- _WHAT IS EXPECTED_
Nothing but the lines below from the first through the one with "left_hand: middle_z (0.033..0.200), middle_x" should appear, printed exactly; please leave pictures out.

- _GIVEN DATA_
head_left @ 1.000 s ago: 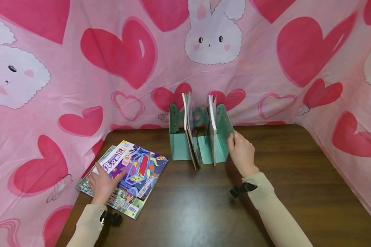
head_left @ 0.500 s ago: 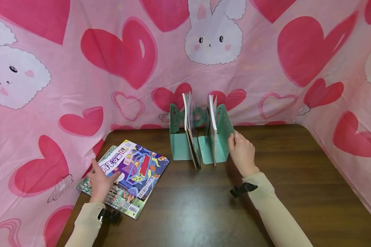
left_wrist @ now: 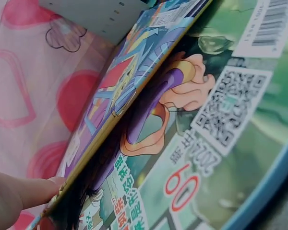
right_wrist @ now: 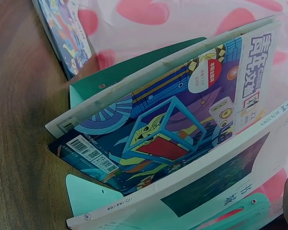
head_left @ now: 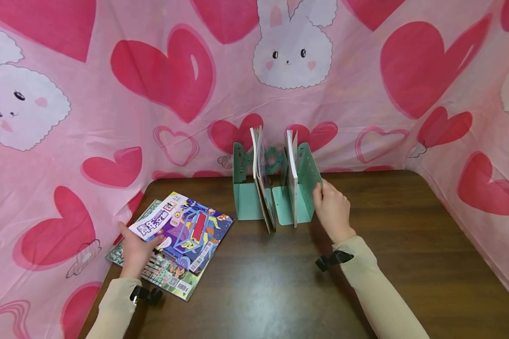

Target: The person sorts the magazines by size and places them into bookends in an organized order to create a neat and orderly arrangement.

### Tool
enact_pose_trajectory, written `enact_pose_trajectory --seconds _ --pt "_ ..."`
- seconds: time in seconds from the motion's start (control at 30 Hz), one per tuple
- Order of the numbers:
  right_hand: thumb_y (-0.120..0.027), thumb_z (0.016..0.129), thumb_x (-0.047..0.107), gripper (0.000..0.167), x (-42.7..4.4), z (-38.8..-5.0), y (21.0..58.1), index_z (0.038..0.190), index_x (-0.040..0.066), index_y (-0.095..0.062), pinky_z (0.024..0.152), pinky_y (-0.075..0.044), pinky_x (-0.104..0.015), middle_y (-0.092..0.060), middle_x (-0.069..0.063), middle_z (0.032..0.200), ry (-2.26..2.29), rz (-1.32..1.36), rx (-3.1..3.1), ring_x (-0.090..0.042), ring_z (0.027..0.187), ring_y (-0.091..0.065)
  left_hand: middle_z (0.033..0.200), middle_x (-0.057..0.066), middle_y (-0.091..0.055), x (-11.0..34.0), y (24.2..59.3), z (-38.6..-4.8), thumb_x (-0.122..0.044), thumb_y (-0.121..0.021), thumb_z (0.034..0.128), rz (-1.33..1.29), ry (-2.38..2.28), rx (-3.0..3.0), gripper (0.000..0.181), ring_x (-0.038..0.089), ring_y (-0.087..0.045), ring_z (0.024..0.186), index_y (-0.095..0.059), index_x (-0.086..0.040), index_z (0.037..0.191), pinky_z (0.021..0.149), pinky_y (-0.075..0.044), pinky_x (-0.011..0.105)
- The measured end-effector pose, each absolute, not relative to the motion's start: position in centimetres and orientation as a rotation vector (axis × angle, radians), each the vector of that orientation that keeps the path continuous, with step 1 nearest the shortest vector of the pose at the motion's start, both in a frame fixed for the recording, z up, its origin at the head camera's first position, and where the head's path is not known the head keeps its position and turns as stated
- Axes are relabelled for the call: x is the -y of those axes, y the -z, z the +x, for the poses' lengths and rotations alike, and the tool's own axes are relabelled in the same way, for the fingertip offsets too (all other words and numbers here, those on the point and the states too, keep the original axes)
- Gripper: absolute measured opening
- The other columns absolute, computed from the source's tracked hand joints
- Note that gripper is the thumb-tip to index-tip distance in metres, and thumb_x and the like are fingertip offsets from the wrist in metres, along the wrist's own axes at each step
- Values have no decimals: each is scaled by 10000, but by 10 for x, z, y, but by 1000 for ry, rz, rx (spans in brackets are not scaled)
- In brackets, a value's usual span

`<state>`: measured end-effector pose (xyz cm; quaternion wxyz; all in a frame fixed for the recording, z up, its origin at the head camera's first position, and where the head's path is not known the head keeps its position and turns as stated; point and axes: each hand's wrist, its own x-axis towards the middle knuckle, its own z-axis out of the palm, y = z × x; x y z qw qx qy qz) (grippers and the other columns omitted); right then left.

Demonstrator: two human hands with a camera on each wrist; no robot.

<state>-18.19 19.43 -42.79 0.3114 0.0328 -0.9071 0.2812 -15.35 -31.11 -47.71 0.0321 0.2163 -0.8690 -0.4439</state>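
My left hand [head_left: 135, 249] grips the near left edge of a purple magazine [head_left: 197, 230], its thumb [left_wrist: 38, 189] on the edge in the left wrist view. The fingers underneath are hidden. Below lies a green magazine [head_left: 176, 282], partly covered; a narrow gap shows between the two in the left wrist view. My right hand [head_left: 334, 212] holds the front edge of the right side panel of a teal metal book rack [head_left: 308, 181]. Upright in the rack stand a purple-covered magazine [right_wrist: 168, 129] with pale ones beside it, and a white book [right_wrist: 221, 177] further right.
The rack stands at the back of a dark wooden table [head_left: 254, 282]. A pink cloth [head_left: 237, 94] with hearts and rabbits hangs behind and at both sides. The magazine pile lies near the table's left edge.
My left hand has slid left across the purple magazine to its edge. That magazine has shifted slightly right on the pile. My right hand stays on the rack.
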Motion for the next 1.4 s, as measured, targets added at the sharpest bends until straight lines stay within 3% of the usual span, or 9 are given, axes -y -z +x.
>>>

- _OUTPUT OF THE EXERCISE_
head_left @ 1.000 s ago: 
head_left @ 0.500 s ago: 
left_wrist @ now: 
right_wrist @ now: 
head_left @ now: 

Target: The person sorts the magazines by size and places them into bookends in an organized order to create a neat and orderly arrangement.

### Tool
enact_pose_trajectory, written `enact_pose_trajectory --seconds _ --pt "_ ..."`
- seconds: time in seconds from the motion's start (control at 30 Hz), one per tuple
- Order of the numbers:
  right_hand: thumb_y (-0.120..0.027), thumb_z (0.016..0.129), thumb_x (-0.047..0.107), gripper (0.000..0.167), x (-42.7..4.4), z (-38.8..-5.0), y (21.0..58.1), index_z (0.038..0.190), index_x (-0.040..0.066), index_y (-0.095..0.062), pinky_z (0.024..0.152), pinky_y (-0.075..0.044), pinky_x (-0.104..0.015), middle_y (-0.092..0.060), middle_x (-0.069..0.063), middle_z (0.032..0.200), ry (-2.26..2.29), rz (-1.32..1.36), rx (-3.1..3.1), ring_x (-0.090..0.042), ring_z (0.027..0.187), ring_y (-0.091..0.065)
  left_hand: middle_z (0.033..0.200), middle_x (-0.057..0.066), middle_y (-0.091..0.055), x (-11.0..34.0), y (24.2..59.3), z (-38.6..-4.8), thumb_x (-0.122..0.044), thumb_y (-0.121..0.021), thumb_z (0.034..0.128), rz (-1.33..1.29), ry (-2.38..2.28), rx (-3.0..3.0), gripper (0.000..0.181), ring_x (-0.038..0.089), ring_y (-0.087..0.045), ring_z (0.024..0.186), index_y (-0.095..0.059), index_x (-0.086..0.040), index_z (0.037..0.191), pinky_z (0.021..0.149), pinky_y (-0.075..0.044), pinky_x (-0.011..0.105)

Nothing remains to be added to the exercise.